Traditional approaches rely on manual analysis or waiting for official CVE (Common Vulnerabilities and Exposures) reports, which can take time. Meanwhile, security researchers, hackers, and developers are actively discussing these threats on Twitter, sharing insights about their severity and potential impact.
Our Approach
We developed a machine learning system that:
- Monitors Twitter for discussions about software vulnerabilities
- Links tweets to CVEs in the National Vulnerability Database
- Analyzes user opinions about vulnerability severity using natural language processing
- Predicts which vulnerabilities will be rated “high” or “critical” before official ratings are published
Dataset
We created a dataset of 6,000 annotated tweets discussing software vulnerabilities, each labeled with perceived severity. This involved:
- Identifying tweets mentioning specific CVEs
- Extracting user opinions about threat severity
- Linking social media discussions to official vulnerability records
Model Performance
Our model achieved impressive results:
- Precision@50 of 0.86 when forecasting high severity vulnerabilities
- Successfully predicted which vulnerabilities would receive official “high” or “critical” severity ratings with over 80% accuracy
- Substantially outperformed baseline methods
Key Findings
Early Warning System
Twitter discussions can predict the majority of security flaws that appear in the National Vulnerability Database days later. This means security teams could get advance warning about critical threats before official CVE reports are published.
Severity Prediction
By analyzing the language used in tweets - how urgently people discuss a vulnerability, what words they use, and the context of the discussion - we can accurately predict official severity ratings. This is valuable because:
- Official severity scores sometimes take days or weeks to be published
- The crowd’s assessment often aligns with expert evaluations
- Early severity estimates help prioritize incident response
Exploit Prediction
Perhaps most importantly, we found that social media discussions about severe vulnerabilities can predict real-world exploit activity. When people on Twitter are discussing a vulnerability with urgency, it’s often a signal that exploits are being developed or are imminent.
Why This Matters
For Security Teams
- Proactive defense: Get early warnings about critical vulnerabilities before they’re officially rated
- Better prioritization: Focus limited resources on the threats that matter most
- Faster response: Start patching efforts before exploits appear in the wild
For Researchers
- Novel data source: Social media provides real-time, crowd-sourced threat intelligence
- NLP applications: Demonstrates the value of natural language processing for cybersecurity
- Early warning signals: Shows that online discussions contain predictive signals about real-world security events
Future Directions
This research opens several exciting directions:
- Real-time monitoring systems: Deploying models that continuously scan social media for emerging threats
- Multi-language support: Extending beyond English tweets to capture global threat discussions
- Integration with security tools: Incorporating social media signals into existing vulnerability management platforms
- Exploit prediction: Further work on predicting not just severity, but actual exploit development and deployment
Try It Yourself
The paper and additional materials are available on arXiv. The work was presented at NAACL 2019, one of the premier conferences in natural language processing.

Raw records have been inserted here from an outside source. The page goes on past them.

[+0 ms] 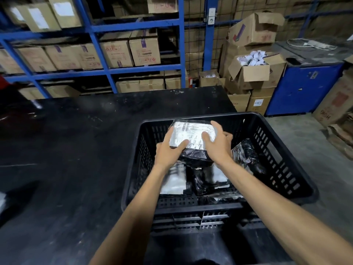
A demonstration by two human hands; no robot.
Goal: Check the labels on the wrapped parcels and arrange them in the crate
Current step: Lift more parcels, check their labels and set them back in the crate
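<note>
I have both hands on one parcel [193,138] inside the black crate [282,169], its white label [196,133] facing up. My left hand [170,150] grips the near left corner with fingers curled over it; my right hand [217,144] clamps the right edge, fingers wrapped round the far side. It sits above other parcels [173,180] lying on the crate floor. The glossy plastic wrap looks slippery, so I judge a loose grip could let it slide and land label-down, or knock the upright parcel [246,155] beside it over
</note>
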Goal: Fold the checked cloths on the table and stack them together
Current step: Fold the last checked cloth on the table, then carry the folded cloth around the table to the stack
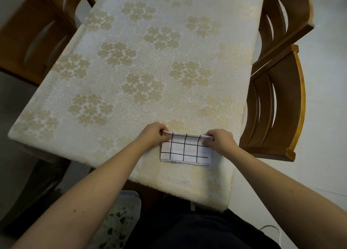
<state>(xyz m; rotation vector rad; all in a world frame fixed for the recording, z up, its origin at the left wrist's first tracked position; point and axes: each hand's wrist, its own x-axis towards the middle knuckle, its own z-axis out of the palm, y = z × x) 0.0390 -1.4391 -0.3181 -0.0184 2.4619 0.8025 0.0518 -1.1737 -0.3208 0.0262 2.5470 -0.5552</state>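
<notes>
— Where is the checked cloth lying?

— It is lying near the near edge of the table, right of centre, folded into a flat rectangle with black grid lines on white. Thin layered edges are showing along its near side, so it is looking like several thicknesses; whether that is one cloth or more cannot be told.

— And the hands?

— The left hand is pinching the far left corner, fingers curled closed around the rolled far edge. The right hand is doing the same at the far right corner, gripping tight. Both bare forearms are reaching in from the near side.

— What is the cloth resting on?

— A cream tablecloth is covering the long table, embossed all over with small petals and carrying clusters of pale gold flowers; it is draping over the near edge.

— And around it?

— Wooden chairs with curved slatted backs are standing beside it: two on the right, at least one on the far left. The floor is looking pale and plain. By the person's dark lap, a white container with green leaf shapes is sitting low on the left.
</notes>
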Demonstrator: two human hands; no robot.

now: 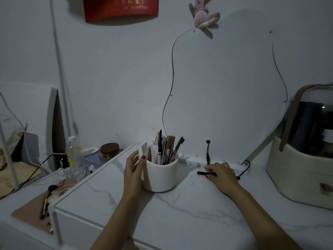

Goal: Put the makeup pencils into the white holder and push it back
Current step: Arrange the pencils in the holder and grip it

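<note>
From the head camera, the white holder stands upright on the marble-patterned tabletop, close to the back wall, with a cluster of makeup pencils sticking up out of its far compartments. The left hand is wrapped against the holder's left side, thumb hooked on the rim and fingers curved round the wall. To the right of the holder, apart from it, a dark pencil lies flat on the tabletop, pointing left. The right hand rests palm-down over its right end, thumb and fingers pinching it, though in this dim light the grip is hard to make out. A cream storage case sits at the far right.
</note>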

By combining machine learning, natural language processing, and cybersecurity expertise, we demonstrated that social media contains valuable signals for predicting and prioritizing security threats. As the security landscape continues to evolve, leveraging these data sources will become increasingly important for staying ahead of emerging vulnerabilities.
This post summarizes our NAACL 2019 paper: “Analyzing the Perceived Severity of Cybersecurity Threats Reported on Social Media” by Shi Zong, Alan Ritter, Graham Mueller, and Evan Wright.